# [Input data]
——

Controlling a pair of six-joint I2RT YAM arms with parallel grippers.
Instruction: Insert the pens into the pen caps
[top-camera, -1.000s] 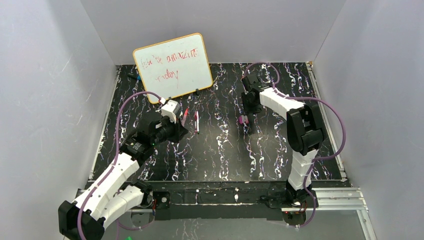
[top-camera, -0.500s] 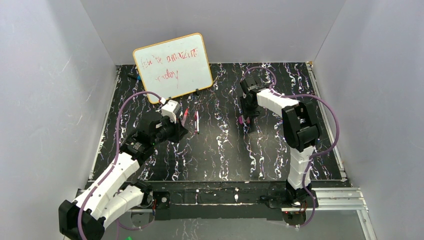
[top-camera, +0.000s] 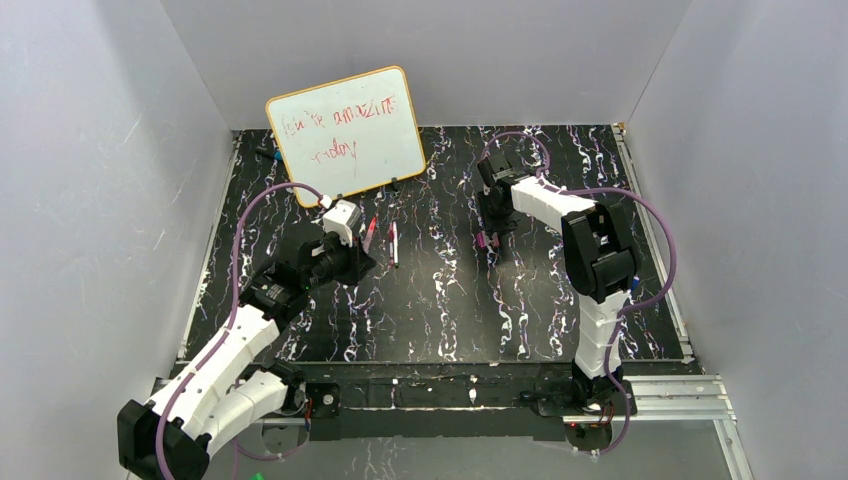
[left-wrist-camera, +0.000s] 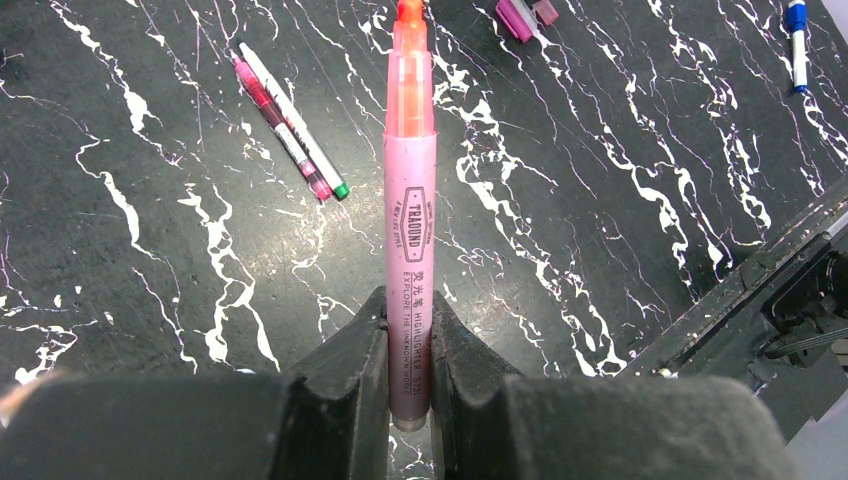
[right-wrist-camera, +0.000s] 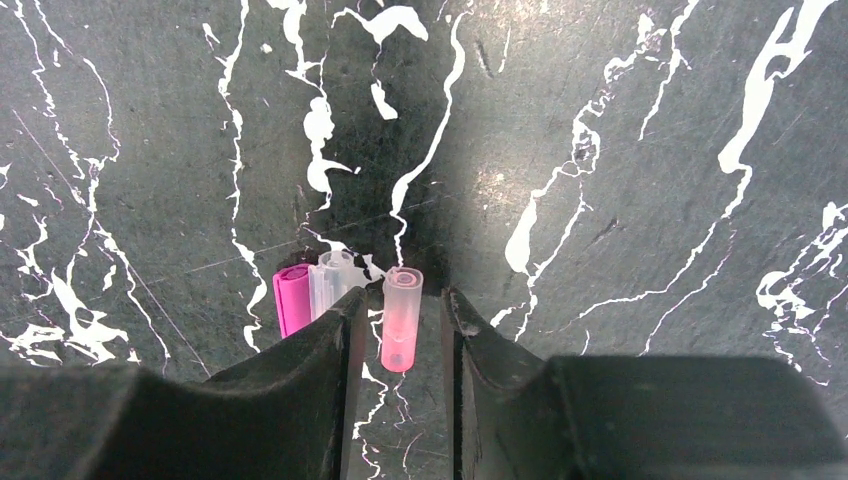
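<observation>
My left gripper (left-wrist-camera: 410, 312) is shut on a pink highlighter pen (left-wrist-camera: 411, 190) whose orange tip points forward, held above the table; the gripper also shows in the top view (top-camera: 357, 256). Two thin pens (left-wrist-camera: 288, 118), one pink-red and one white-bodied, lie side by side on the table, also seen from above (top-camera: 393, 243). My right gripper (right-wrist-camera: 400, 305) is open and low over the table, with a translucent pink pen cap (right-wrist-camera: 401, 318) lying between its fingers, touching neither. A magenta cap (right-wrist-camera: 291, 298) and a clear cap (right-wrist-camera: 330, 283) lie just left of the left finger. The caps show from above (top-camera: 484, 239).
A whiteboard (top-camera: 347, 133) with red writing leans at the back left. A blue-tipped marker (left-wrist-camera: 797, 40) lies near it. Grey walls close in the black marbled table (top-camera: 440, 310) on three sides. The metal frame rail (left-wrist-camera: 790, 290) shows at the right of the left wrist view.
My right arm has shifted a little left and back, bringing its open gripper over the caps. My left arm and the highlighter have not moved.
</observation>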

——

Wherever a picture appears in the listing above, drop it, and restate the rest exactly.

Controlling a pair of six-joint I2RT YAM arms with parallel grippers.
Instruction: Insert the pens into the pen caps
[top-camera, -1.000s] 
[top-camera, -0.500s] 
[top-camera, +0.000s] 
[left-wrist-camera, +0.000s] 
[right-wrist-camera, +0.000s] 
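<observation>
My left gripper (left-wrist-camera: 410, 312) is shut on a pink highlighter pen (left-wrist-camera: 411, 190) whose orange tip points forward, held above the table; the gripper also shows in the top view (top-camera: 357, 256). Two thin pens (left-wrist-camera: 288, 118), one pink-red and one white-bodied, lie side by side on the table, also seen from above (top-camera: 393, 243). My right gripper (right-wrist-camera: 400, 305) is open and low over the table, with a translucent pink pen cap (right-wrist-camera: 401, 318) lying between its fingers, touching neither. A magenta cap (right-wrist-camera: 291, 298) and a clear cap (right-wrist-camera: 330, 283) lie just left of the left finger. The caps show from above (top-camera: 484, 239).
A whiteboard (top-camera: 347, 133) with red writing leans at the back left. A blue-tipped marker (left-wrist-camera: 797, 40) lies near it. Grey walls close in the black marbled table (top-camera: 440, 310) on three sides. The metal frame rail (left-wrist-camera: 790, 290) shows at the right of the left wrist view.
My right arm has shifted a little left and back, bringing its open gripper over the caps. My left arm and the highlighter have not moved.
</observation>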

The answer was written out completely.